Dr. Zafarullah Choudhury, Director of Ganashasthya Kendra, a Dutch financed voluntary medical network, said 500,000 people suffering from diarrhea had so far reported for treatment.

“The rate of disease will definitely multiply once the water goes down and people are exposed to severe contamination,” Choudhury told a news conference on Thursday.

“The real crunch is coming and thousands may perish,” he added. Another somber warning came from the Bangladesh eye care society which said thousands of malnourished children in refugee camps could be blinded by vitamin deficiency.

“A sample survey has found that 30 percent of children in the relief camps are suffering from deficiency of Vitamin A and could become permanently blind,” Chief of the society Dr. Mustafizur Rahman said in a statement.

Saidur Rahman, a representative of the British charity Oxfam, told reporters 62 percent of Bangladesh’s rural population would be without work because of the flooding.

‘President Hossain Mohammad Ershad, however, says that no one will die of starvation or disease as government stocks hold enough food and medicine.

Bangladesh has so far been pledged 280 million dollars in flood aid from various governments and international agencies.

The World food programme has promised 220,000 tons of grains and the European community 100,000 tones.

Fears of an uncertain future seem to worry most families huddling in overcrowded refugee camps in Dhaka and many dislike the idea of going back to their flood washed homes. “The floodwater has receded from my village and all that is expected now is going back,” said Wahed Ali, one of the 4,500 inmates at Dhaka’s agargaon relief camp.

“But where do we return? There is no house, no crop, and no cattle. All are gone with the floods,” he told Reuters on Thursday.

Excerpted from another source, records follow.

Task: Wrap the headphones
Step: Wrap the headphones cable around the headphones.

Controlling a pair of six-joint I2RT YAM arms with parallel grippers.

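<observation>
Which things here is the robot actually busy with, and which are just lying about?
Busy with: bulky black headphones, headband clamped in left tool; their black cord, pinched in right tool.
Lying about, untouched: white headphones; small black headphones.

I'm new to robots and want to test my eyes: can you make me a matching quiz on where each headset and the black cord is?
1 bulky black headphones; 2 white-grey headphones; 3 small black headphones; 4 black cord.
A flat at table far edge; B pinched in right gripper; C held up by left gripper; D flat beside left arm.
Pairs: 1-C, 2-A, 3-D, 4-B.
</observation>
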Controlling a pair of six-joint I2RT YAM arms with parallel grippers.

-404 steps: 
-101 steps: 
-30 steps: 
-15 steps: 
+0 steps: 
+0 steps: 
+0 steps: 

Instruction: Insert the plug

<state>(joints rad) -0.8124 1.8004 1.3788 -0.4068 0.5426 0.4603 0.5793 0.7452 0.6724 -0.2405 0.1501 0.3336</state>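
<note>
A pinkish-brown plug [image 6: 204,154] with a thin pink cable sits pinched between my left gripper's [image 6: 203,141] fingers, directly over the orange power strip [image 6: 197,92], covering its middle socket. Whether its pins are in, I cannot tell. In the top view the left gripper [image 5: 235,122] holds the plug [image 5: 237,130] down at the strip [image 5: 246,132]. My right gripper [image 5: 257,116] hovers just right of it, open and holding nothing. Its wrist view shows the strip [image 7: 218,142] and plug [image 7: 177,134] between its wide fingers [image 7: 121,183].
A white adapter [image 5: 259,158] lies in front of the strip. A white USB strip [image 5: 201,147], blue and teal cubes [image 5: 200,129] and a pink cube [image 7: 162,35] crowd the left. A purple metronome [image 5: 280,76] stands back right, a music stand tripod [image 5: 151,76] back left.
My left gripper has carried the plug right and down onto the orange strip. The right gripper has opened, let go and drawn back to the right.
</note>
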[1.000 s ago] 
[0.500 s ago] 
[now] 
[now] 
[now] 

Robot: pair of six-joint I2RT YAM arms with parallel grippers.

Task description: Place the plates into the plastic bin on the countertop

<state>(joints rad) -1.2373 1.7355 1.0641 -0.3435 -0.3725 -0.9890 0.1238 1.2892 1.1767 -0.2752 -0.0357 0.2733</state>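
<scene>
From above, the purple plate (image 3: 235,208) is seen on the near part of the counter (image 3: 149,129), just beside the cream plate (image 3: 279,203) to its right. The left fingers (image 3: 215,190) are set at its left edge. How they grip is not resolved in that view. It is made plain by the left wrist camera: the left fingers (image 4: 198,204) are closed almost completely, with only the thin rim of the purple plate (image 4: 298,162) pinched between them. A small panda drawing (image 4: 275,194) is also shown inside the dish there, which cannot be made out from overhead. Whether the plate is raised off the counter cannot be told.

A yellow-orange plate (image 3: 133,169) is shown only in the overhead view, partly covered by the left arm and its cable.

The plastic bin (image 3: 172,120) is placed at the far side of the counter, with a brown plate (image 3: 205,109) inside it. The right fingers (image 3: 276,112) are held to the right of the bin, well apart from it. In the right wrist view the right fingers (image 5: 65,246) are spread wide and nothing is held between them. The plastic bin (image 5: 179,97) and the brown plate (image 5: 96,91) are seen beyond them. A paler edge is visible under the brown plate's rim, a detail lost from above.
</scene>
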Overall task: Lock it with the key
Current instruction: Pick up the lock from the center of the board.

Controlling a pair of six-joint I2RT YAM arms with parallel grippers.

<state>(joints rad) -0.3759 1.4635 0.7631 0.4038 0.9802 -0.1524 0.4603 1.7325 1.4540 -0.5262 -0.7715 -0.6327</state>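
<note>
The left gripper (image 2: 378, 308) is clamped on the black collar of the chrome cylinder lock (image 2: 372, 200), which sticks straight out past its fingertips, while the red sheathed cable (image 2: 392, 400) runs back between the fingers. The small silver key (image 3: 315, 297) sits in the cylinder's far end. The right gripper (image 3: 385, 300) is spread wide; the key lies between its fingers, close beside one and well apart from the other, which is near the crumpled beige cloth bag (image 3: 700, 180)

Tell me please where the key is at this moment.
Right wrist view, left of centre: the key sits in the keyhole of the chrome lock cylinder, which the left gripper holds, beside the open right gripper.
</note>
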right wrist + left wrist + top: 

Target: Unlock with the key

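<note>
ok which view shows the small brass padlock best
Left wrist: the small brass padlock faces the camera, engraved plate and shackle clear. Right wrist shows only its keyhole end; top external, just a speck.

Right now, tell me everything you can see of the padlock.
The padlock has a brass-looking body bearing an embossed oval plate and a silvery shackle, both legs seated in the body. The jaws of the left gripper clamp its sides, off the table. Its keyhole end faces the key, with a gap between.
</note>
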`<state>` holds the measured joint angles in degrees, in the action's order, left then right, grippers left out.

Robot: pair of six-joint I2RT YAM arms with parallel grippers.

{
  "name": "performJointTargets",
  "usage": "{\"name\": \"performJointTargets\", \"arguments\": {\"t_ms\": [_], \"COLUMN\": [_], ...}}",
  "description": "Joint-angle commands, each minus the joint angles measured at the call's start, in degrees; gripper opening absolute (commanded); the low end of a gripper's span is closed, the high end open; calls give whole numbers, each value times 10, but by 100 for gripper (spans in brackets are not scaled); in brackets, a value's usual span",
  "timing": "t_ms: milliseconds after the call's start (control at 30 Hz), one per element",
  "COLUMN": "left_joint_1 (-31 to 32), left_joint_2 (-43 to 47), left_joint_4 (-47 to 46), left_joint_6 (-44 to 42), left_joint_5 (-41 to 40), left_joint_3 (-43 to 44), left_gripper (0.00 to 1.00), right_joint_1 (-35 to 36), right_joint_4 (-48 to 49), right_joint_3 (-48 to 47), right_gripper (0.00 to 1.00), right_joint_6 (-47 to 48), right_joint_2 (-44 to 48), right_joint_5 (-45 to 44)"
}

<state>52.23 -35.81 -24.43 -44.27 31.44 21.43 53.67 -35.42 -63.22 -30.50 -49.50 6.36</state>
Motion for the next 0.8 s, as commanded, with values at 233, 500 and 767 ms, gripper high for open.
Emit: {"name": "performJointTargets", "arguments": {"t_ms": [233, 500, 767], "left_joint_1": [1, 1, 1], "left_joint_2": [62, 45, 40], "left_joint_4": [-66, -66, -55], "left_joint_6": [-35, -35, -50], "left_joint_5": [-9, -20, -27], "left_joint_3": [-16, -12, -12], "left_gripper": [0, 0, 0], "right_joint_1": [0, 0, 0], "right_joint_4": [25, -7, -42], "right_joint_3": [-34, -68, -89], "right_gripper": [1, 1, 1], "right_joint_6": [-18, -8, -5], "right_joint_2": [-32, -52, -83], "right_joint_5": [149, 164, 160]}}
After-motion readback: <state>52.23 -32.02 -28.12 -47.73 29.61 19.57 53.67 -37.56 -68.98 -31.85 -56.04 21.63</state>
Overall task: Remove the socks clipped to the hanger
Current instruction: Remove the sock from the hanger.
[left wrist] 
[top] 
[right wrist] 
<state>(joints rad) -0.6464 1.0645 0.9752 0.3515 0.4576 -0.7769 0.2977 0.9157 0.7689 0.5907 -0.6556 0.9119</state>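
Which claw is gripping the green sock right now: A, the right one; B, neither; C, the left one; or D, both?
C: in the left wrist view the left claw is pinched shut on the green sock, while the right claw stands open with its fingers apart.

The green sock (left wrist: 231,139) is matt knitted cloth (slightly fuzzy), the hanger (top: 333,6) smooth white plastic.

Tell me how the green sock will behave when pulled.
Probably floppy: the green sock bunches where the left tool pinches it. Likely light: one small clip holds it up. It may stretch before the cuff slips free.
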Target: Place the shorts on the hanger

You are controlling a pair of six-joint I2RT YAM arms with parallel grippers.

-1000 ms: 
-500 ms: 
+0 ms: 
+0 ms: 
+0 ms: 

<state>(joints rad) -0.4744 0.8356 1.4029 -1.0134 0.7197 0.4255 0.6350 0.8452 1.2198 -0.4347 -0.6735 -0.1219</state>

Jahanara Begum said, “Here I can expect someone to come with little food or medicine. But going back to the village would be like a nightmare. We will be there all alone fighting for life.”

The deluge in this poor South Asian country has washed away more than a million households, 2,480 bridges, 35 km (22 miles) of embankments, 3,270 km (2,040 miles) of roads and killed nearly 100,000 cattle, said the association of development agencies in Bangladesh.

The association coordinates the work of 230 foreign voluntary organisations in Bangladesh.

Most refugee camps are overcrowded and have no toilets. There are scarcely any doctors to treat hundreds of patients with intestinal illnesses.

“The Doctor and her assistants have suddenly gone away, leaving us in serious distress,” said Ali of Agaraga on camp where three children died of diarrhea in two days.

“There’s no one to bury the dead or pay for their funeral,” he said.

In the suburbs of Dhaka, some people say they have yet to come across a single relief worker.

“Many people are hungry and too many people are falling sick by drinking floodwater and eating rubbish,” said Khalil Ullah, a boatman from Ali pur village.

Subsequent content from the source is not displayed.